ルールマランの村は長閑だ。
私とユークは時々思い出したようにエクス・アン・プロヴァンスでバスのチケットを買ってルールマランに行くのだけれど、それは大体金曜日の朝のことだ。
金曜日の朝には村の真ん中の通りに少し大きなマルシェが立つ。地元の人や、少し離れたところから車でやってきた人たちによって売られているものは本当に多岐にわたる。野菜や果物や肉やチーズ、石鹸、オリーブ、色鮮やかなスパイスや、様々なピクルス、チョコレート、子ども服、大きさも形もまちまちな布、どこかで見たことのあるようなマークが入ったジャージ、Tシャツ、古い食器や本、切手、完全にさび付いたドアノブ、ずっと昔に誰かから誰かに宛てられた絵はがきとか。

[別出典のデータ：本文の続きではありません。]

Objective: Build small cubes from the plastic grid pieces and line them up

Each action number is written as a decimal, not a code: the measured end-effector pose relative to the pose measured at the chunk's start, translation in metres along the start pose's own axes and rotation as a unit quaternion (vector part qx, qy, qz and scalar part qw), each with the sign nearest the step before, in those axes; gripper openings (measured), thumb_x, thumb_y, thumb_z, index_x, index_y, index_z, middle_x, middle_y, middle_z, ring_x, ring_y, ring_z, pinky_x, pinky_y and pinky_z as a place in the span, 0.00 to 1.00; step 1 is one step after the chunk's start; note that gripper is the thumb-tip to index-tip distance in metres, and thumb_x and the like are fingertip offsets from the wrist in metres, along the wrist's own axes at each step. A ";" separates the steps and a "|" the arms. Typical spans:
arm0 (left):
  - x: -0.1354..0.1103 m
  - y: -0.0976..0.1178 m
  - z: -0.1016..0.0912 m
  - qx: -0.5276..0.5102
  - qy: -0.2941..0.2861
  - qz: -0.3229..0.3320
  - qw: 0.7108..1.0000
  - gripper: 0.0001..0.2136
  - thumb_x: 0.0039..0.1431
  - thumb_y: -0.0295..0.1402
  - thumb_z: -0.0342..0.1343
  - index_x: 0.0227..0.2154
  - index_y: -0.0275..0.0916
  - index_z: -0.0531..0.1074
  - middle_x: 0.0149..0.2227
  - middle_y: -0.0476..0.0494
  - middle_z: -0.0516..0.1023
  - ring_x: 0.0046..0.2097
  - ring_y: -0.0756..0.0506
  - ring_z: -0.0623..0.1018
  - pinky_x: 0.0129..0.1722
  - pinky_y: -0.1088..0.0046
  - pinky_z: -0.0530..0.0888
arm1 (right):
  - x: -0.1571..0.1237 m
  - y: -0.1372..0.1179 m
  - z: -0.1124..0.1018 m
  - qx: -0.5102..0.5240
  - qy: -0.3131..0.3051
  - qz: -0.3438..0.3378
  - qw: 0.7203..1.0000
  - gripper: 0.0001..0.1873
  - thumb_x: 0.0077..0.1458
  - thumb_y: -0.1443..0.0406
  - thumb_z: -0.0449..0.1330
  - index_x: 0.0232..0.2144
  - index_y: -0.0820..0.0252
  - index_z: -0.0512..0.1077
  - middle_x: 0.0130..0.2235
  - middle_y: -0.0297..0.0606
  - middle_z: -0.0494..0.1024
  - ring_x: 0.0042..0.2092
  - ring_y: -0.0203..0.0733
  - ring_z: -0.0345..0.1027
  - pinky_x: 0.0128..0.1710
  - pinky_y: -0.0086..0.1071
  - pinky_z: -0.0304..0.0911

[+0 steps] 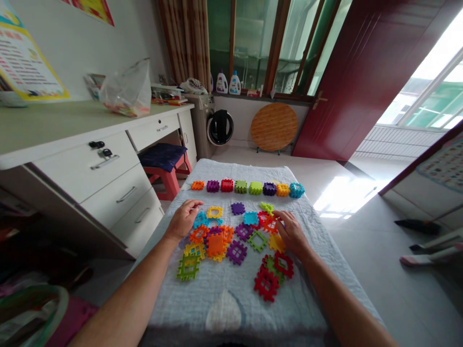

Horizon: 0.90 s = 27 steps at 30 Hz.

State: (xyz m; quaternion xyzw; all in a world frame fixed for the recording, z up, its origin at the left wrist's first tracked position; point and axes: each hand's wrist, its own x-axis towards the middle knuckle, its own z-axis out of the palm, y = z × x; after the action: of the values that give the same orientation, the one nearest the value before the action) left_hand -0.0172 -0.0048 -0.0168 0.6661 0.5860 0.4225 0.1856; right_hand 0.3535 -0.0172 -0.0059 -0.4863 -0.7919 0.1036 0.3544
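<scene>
A small table covered with a pale grey cloth (224, 294) carries a loose heap of flat, coloured plastic interlocking tiles (235, 238). At its far edge stands a row of assembled cubes (249, 187) in orange, purple, red, green and blue. My left hand (183, 220) rests on the left side of the heap, fingers curled loosely over a blue tile (200, 219). My right hand (291, 233) lies on the right side, fingers bent over red and orange tiles (269, 222). Neither hand lifts a piece clear of the cloth.
A white desk with drawers (104, 178) runs along the left, with a plastic bag (126, 89) on top and a red stool (168, 176) beneath. Behind the table are a washing machine (219, 126), a round wooden tabletop (274, 126) and a dark red door (365, 72).
</scene>
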 end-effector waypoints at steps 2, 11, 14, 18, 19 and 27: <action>0.001 -0.002 0.000 0.009 0.001 0.000 1.000 0.14 0.56 0.35 0.45 0.41 0.38 0.72 0.43 0.43 0.74 0.46 0.44 0.74 0.48 0.66 0.72 | 0.000 0.000 -0.001 -0.009 0.006 -0.004 1.000 0.19 0.53 0.71 0.48 0.45 0.57 0.71 0.42 0.41 0.75 0.45 0.46 0.65 0.48 0.41 0.61; 0.001 -0.004 0.000 0.039 0.000 0.001 0.999 0.14 0.56 0.35 0.46 0.40 0.39 0.72 0.41 0.44 0.75 0.44 0.45 0.75 0.46 0.68 0.72 | -0.004 0.004 0.004 -0.111 -0.030 0.003 0.993 0.24 0.50 0.60 0.60 0.50 0.56 0.68 0.47 0.42 0.74 0.49 0.52 0.61 0.50 0.48 0.56; 0.000 -0.004 0.001 0.042 0.001 -0.001 0.999 0.14 0.56 0.35 0.46 0.40 0.39 0.73 0.41 0.44 0.75 0.43 0.45 0.75 0.45 0.69 0.72 | -0.004 0.004 0.006 -0.121 -0.048 0.007 0.992 0.24 0.49 0.59 0.61 0.50 0.55 0.68 0.47 0.41 0.74 0.49 0.52 0.61 0.50 0.47 0.56; 0.000 -0.004 0.001 0.046 0.004 0.004 0.999 0.13 0.55 0.34 0.47 0.40 0.38 0.73 0.40 0.44 0.76 0.41 0.46 0.75 0.44 0.70 0.72 | -0.004 0.006 0.007 -0.105 -0.044 0.007 0.993 0.23 0.50 0.59 0.60 0.50 0.55 0.68 0.46 0.41 0.75 0.48 0.51 0.62 0.50 0.46 0.56; -0.001 -0.004 0.001 0.048 0.005 0.006 0.999 0.13 0.55 0.34 0.47 0.40 0.38 0.73 0.40 0.44 0.76 0.40 0.46 0.75 0.44 0.70 0.72 | -0.004 0.007 0.007 -0.093 -0.042 0.003 0.995 0.22 0.51 0.60 0.59 0.50 0.55 0.68 0.45 0.41 0.75 0.48 0.50 0.63 0.50 0.46 0.57; 0.000 -0.006 0.003 0.051 -0.005 0.013 0.999 0.12 0.56 0.33 0.48 0.39 0.39 0.73 0.41 0.45 0.76 0.41 0.46 0.75 0.46 0.70 0.72 | 0.001 -0.001 0.007 0.061 0.009 -0.007 0.998 0.14 0.60 0.67 0.49 0.46 0.58 0.69 0.40 0.40 0.75 0.40 0.41 0.69 0.42 0.33 0.64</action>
State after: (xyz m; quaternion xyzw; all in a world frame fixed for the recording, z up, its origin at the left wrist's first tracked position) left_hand -0.0190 -0.0030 -0.0230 0.6843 0.5972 0.3911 0.1488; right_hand 0.3485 -0.0155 -0.0101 -0.4594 -0.7842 0.1450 0.3911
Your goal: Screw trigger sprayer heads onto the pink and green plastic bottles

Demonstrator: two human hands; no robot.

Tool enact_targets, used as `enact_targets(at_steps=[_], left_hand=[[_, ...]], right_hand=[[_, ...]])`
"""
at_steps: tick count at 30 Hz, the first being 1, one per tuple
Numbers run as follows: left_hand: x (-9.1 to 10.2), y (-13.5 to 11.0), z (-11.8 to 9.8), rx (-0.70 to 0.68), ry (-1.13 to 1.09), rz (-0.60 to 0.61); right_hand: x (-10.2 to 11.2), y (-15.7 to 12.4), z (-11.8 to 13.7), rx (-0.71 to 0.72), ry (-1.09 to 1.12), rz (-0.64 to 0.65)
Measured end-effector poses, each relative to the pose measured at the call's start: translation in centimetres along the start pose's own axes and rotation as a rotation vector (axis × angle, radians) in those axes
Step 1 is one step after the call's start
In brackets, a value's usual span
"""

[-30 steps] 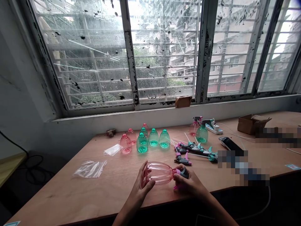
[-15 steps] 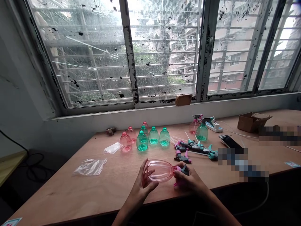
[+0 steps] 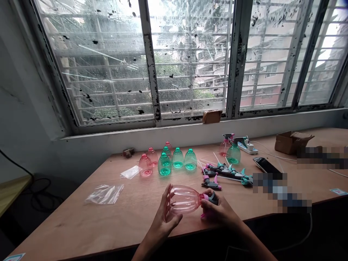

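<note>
A clear pink spray bottle lies on its side just above the wooden table, held between both hands. My left hand cups its base, fingers wrapped round it. At the neck, my right hand is closed on the pink and grey trigger head. Beyond the bottle stand several empty green bottles and pink bottles. Loose trigger heads with thin dip tubes lie to the right of them.
Two assembled spray bottles stand near a power strip. A phone and a cardboard box are at the right. Clear plastic bags lie at the left. The window sill runs behind the table.
The bottle and both hands stay in nearly the same spot; the left fingers shift slightly round the base. The view drifts a little.
</note>
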State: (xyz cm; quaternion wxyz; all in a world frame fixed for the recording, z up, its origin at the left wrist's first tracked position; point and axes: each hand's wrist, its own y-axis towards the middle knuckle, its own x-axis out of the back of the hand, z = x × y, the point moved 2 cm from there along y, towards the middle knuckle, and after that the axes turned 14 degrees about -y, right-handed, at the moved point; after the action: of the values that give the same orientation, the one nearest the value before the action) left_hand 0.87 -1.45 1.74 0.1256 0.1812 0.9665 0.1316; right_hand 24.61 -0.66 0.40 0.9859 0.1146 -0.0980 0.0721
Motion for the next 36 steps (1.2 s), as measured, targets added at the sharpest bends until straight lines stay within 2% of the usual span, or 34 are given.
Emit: enact_targets(at_steps=[7,13,21,26,28,32,36], left_hand=[[0.8,0.4,1.0,0.076,-0.025,-0.114],[0.5,0.3,1.2,-0.022,-0.018,-0.048],[0.6,0.3,0.3,0.118,0.006,-0.067],[0.7,0.3,0.8,0.009,-0.036,-0.015],[0.6,0.3,0.8,0.019,-0.045,-0.016],[0.7,0.4,0.6,0.1,-0.056,-0.092],[0.5,0.7,0.4,0.042,-0.068,-0.079]], right_hand=[[-0.1,0.1,0.0,-0.024,0.014,0.021],[-0.1,0.2,-0.2,0.008,0.022,-0.003],[-0.1,0.1,-0.3,0.014,0.049,0.02],[0.0,0.3,-0.5,0.026,0.041,-0.002],[0.0,0.4,-0.6,0.019,0.051,0.009],[-0.1,0.3,-0.7,0.015,0.052,0.026],[-0.1,0.3,-1.0,0.014,0.05,0.015]])
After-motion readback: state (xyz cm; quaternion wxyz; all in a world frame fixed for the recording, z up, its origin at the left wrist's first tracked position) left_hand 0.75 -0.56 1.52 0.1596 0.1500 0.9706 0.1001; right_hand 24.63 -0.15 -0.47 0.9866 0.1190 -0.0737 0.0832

食料品や衣類ならまだわかるけれど、こんなもの誰がなんのために買うのかな、と思うようなものを当然の顔をしてひとつひとつ並べて、その横に置いた椅子に澄ました顔で腰かけているサングラスの店主たちを見て歩くのも面白い。
初めに「ボンジュール」とひと声かけて、勝手に商品を手に取ったりせず行儀良く眺めたり話しかけて商品を手に取ったりしている分には、結局ほんのちょっとしたものしか買わなくてもなんなら何も買わなくても、嫌な顔はあまりされないし店主たちは大体みんな優しい。
「これは何?」
と何かの蓋を指さすと、
「誰かの思い出よ」
とタンクトップを着て、日焼けで肩をすっかりそばかすだらけにした赤い髪のマダムが笑った。すべての物は誰かの思い出。そう考えると俄然何もかもが輝き出すのがマルシェの良いところだ。
ユークが足を止めたのはパンデピスの出店の前だった。
「これ、お土産にしようかな」
テーブルの上にどっかりと置かれた四角い大きなパウンドケーキの塊をじっと見ている。カットされた断面を見るとレーズンやナッツがたっぷり入ってお酒をしっかり吸い込んでいてとても美味しそうだったので、自分用にも買うことにした。ついでにその隣のテーブルで、炊き上がったばかりの良い匂いをさせているパエリヤのパックもひとつ買って、私たちはマルシェの人混みから少し離れた。
村の大きな通りから一歩外れてしまえば、原っぱが広がり、私たちは草の中のベンチにこしかけてパエリヤのパックを開けた。サフランの香りがよく、海老も蛸もごろごろと入っていた。
「ワインが飲みたいな」
と言うと、ユークが
「後で探しに行こう」
と言って、海老を口に入れた。
「美味しいね」と目を細める。この国で見るものはとにかくすべて眩しい。
食べ終えたパエリヤの蓋をしめ、立ち上がると、原っぱの奥で驢馬が長閑に草を食んでいるのが見えた。
「ここはね、カミュが愛した村だって」
と、後ろで立ち上がったユークが言った。
「村はずれの墓地に眠っているんだって」
「愛した村があるっていいね」
と、驢馬を眺めながら答えた。カミュが愛した人はこの村にいたんだろうか。それはそうと一体私はどこで眠りたいだろう。
「ワインが飲めるカフェを探す?」
とユークが言ったので、頷き、驢馬にオーヴァと手を振った。彼の背中には二三羽の鳥が悠々と乗っている。驢馬はゆっくりと向きを変え、カミュが眠る墓地の方へと歩いて行った。空はまだからりと青く夕焼けにはほど遠かったが、一頭の驢馬がゆっくりと歩いて行く先には穏やかな夕闇が広がっているのだろうと思った。
誰も彼もが遠くなってやがて私はすとんと眠くなってしまった。